▶ **WHAT YOU HAVE TO DO**
Each entry that follows must be output without any deviation.

▶ **EXCERPTED DATA**
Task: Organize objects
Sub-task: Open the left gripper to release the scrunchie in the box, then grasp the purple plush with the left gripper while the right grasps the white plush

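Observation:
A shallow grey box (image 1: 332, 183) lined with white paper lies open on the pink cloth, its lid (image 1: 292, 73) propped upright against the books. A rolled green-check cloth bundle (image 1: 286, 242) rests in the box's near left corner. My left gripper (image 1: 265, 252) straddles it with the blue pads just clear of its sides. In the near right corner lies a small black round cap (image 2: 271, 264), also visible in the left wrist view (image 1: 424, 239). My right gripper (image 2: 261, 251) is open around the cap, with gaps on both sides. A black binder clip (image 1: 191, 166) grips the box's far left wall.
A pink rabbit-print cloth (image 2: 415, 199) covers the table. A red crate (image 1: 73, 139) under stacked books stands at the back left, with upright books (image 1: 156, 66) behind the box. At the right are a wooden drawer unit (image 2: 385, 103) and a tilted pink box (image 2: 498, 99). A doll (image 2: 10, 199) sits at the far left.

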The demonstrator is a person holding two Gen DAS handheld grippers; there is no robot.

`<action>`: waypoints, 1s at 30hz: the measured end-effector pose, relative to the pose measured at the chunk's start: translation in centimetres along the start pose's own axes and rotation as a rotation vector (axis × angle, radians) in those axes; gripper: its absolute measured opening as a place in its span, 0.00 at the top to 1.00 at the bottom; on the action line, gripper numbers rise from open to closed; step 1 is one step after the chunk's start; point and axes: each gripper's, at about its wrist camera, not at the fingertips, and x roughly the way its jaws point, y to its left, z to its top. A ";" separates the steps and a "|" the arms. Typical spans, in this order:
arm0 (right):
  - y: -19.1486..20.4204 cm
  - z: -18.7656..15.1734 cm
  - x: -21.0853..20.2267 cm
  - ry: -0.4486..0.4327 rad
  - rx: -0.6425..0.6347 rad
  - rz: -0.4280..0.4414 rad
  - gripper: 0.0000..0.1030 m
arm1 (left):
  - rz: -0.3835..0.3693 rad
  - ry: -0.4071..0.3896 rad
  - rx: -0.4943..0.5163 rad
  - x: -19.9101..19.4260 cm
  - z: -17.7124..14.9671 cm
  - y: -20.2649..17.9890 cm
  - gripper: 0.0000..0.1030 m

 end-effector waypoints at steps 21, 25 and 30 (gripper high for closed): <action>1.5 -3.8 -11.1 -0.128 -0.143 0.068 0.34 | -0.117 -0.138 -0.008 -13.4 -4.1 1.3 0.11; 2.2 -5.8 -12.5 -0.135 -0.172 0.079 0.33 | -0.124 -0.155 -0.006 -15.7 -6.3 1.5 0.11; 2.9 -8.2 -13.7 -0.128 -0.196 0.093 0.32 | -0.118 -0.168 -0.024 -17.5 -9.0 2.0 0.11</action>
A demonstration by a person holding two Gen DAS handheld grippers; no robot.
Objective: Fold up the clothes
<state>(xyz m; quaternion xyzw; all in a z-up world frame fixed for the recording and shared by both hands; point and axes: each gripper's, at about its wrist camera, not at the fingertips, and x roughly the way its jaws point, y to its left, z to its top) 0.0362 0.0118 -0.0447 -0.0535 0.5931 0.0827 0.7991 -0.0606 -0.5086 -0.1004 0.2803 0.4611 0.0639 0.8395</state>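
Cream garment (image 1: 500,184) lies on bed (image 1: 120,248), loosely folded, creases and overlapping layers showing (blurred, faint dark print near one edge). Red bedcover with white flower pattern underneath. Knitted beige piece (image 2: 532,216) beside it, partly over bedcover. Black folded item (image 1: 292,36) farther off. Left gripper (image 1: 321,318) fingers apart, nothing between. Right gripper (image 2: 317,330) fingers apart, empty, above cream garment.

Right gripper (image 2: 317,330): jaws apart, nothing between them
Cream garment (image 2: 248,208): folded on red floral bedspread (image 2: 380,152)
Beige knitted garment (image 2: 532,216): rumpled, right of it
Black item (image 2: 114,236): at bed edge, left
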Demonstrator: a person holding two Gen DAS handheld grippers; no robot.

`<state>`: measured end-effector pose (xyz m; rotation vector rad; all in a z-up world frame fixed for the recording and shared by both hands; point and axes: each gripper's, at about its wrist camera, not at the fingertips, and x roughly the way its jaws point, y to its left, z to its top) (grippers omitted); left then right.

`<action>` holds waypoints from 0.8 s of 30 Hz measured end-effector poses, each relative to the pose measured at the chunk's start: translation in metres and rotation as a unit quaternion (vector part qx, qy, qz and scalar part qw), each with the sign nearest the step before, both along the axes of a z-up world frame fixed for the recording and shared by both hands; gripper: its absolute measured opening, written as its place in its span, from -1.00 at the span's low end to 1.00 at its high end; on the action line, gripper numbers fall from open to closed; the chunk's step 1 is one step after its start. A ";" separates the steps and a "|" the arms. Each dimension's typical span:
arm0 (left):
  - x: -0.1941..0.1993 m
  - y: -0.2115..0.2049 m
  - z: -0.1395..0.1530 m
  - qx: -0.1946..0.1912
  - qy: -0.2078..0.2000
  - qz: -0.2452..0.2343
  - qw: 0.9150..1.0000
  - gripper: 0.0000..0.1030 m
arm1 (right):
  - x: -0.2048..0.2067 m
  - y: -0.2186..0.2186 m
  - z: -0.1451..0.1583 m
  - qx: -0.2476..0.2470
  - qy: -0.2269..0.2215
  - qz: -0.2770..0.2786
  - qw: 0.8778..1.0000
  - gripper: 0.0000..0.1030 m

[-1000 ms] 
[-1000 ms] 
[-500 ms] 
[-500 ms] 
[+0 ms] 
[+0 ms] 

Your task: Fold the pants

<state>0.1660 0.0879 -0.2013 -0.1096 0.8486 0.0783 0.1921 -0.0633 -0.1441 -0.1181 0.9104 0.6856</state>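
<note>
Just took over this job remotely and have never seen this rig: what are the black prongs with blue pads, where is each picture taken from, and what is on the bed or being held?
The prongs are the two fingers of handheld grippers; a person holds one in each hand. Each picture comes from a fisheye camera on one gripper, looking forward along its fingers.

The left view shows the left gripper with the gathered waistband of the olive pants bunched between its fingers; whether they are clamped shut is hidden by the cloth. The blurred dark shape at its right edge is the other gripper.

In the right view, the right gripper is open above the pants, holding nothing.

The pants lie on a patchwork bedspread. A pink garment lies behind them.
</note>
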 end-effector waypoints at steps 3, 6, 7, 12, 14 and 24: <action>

▶ **SOLUTION**
Task: Organize objects
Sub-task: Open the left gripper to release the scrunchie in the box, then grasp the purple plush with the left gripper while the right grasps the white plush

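Observation:
A shallow grey box (image 1: 332, 183) lined with white paper lies open on the pink cloth, its lid (image 1: 292, 73) propped upright against the books. A rolled green-check cloth bundle (image 1: 286, 242) rests in the box's near left corner. My left gripper (image 1: 265, 252) straddles it with the blue pads just clear of its sides. In the near right corner lies a small black round cap (image 2: 271, 264), also visible in the left wrist view (image 1: 424, 239). My right gripper (image 2: 261, 251) is open around the cap, with gaps on both sides. A black binder clip (image 1: 191, 166) grips the box's far left wall.
A pink rabbit-print cloth (image 2: 415, 199) covers the table. A red crate (image 1: 73, 139) under stacked books stands at the back left, with upright books (image 1: 156, 66) behind the box. At the right are a wooden drawer unit (image 2: 385, 103) and a tilted pink box (image 2: 498, 99). A doll (image 2: 10, 199) sits at the far left.
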
The demonstrator is a person holding two Gen DAS handheld grippers; there is no robot.

`<action>`: waypoints, 1s at 30hz: the measured end-effector pose, relative to the pose measured at the chunk's start: translation in centimetres along the start pose's own axes and rotation as a rotation vector (axis × angle, radians) in those axes; gripper: its absolute measured opening as a place in its span, 0.00 at the top to 1.00 at the bottom; on the action line, gripper numbers rise from open to closed; step 1 is one step after the chunk's start; point and axes: each gripper's, at about its wrist camera, not at the fingertips, and x roughly the way its jaws point, y to its left, z to its top. A ";" separates the steps and a "|" the arms. Typical spans, in this order:
arm0 (right):
  - y: -19.1486..20.4204 cm
  - z: -18.7656..15.1734 cm
  - x: -21.0853..20.2267 cm
  - ry: -0.4486..0.4327 rad
  - rx: -0.6425..0.6347 rad
  - rz: -0.4280..0.4414 rad
  - gripper: 0.0000..0.1030 m
arm1 (left):
  - rz: -0.3835..0.3693 rad
  - ry: -0.4071..0.3896 rad
  - rx: -0.4943..0.5163 rad
  - x: -19.9101..19.4260 cm
  - z: -17.7124..14.9671 cm
  - y: -20.2649..17.9890 cm
  - gripper: 0.0000..0.1030 m

 end-effector waypoints at steps 21, 25 and 30 (gripper high for closed): <action>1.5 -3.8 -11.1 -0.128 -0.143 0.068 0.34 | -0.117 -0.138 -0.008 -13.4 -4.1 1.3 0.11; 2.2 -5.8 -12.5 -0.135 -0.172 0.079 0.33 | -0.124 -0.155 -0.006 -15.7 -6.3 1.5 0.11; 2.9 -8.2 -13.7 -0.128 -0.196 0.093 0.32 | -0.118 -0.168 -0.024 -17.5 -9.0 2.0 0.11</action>
A demonstration by a person holding two Gen DAS handheld grippers; no robot.
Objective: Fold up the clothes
<state>(xyz m; quaternion xyzw; all in a z-up world frame fixed for the recording and shared by both hands; point and axes: each gripper's, at about its wrist camera, not at the fingertips, and x roughly the way its jaws point, y to its left, z to its top) 0.0362 0.0118 -0.0447 -0.0535 0.5931 0.0827 0.7991 -0.0606 -0.5086 -0.1004 0.2803 0.4611 0.0639 0.8395</state>
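Cream garment (image 1: 500,184) lies on bed (image 1: 120,248), loosely folded, creases and overlapping layers showing (blurred, faint dark print near one edge). Red bedcover with white flower pattern underneath. Knitted beige piece (image 2: 532,216) beside it, partly over bedcover. Black folded item (image 1: 292,36) farther off. Left gripper (image 1: 321,318) fingers apart, nothing between. Right gripper (image 2: 317,330) fingers apart, empty, above cream garment.

Right gripper (image 2: 317,330): jaws apart, nothing between them
Cream garment (image 2: 248,208): folded on red floral bedspread (image 2: 380,152)
Beige knitted garment (image 2: 532,216): rumpled, right of it
Black item (image 2: 114,236): at bed edge, left
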Demonstrator: a person holding two Gen DAS handheld grippers; no robot.

`<state>`: measured end-effector pose (xyz m; rotation vector rad; all in a z-up world frame fixed for the recording and shared by both hands; point and axes: each gripper's, at about its wrist camera, not at the fingertips, and x roughly the way its jaws point, y to its left, z to its top) (grippers omitted); left then right.

`<action>` holds waypoints from 0.8 s of 30 Hz measured end-effector poses, each relative to the pose measured at the chunk's start: translation in metres and rotation as a unit quaternion (vector part qx, qy, qz and scalar part qw), each with the sign nearest the step before, both along the axes of a z-up world frame fixed for the recording and shared by both hands; gripper: its absolute measured opening, written as its place in its span, from -1.00 at the span's low end to 1.00 at its high end; on the action line, gripper numbers fall from open to closed; the chunk's step 1 is one step after its start. A ";" separates the steps and a "|" the arms. Each dimension's typical span:
arm0 (left):
  - x: -0.1941..0.1993 m
  - y: -0.2115..0.2049 m
  - z: -0.1395..0.1530 m
  - qx: -0.1946..0.1912
  - qy: -0.2078..0.2000
  - qz: -0.2452..0.2343
  - qw: 0.9150..1.0000
  - gripper: 0.0000..0.1030 m
arm1 (right):
  - x: -0.2048..0.2067 m
  - y: -0.2186..0.2186 m
  - z: -0.1451..0.1583 m
  - qx: -0.2476..0.2470
  - qy: -0.2269..0.2215
  - qz: -0.2770..0.2786
  - qw: 0.8778..1.0000
  - gripper: 0.0000..0.1030 m

[-1000 ms] 
[-1000 ms] 
[-500 ms] 
[-500 ms] 
[+0 ms] 
[+0 ms] 

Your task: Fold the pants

<state>0.1660 0.0879 -0.2013 -0.1096 0.8486 0.0783 0.1921 -0.0633 -0.1441 -0.1181 0.9104 0.6856</state>
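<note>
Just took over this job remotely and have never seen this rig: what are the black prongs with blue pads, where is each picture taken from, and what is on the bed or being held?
The prongs are the two fingers of handheld grippers; a person holds one in each hand. Each picture comes from a fisheye camera on one gripper, looking forward along its fingers.

The left view shows the left gripper with the gathered waistband of the olive pants bunched between its fingers; whether they are clamped shut is hidden by the cloth. The blurred dark shape at its right edge is the other gripper.

In the right view, the right gripper is open above the pants, holding nothing.

The pants lie on a patchwork bedspread. A pink garment lies behind them.
</note>
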 end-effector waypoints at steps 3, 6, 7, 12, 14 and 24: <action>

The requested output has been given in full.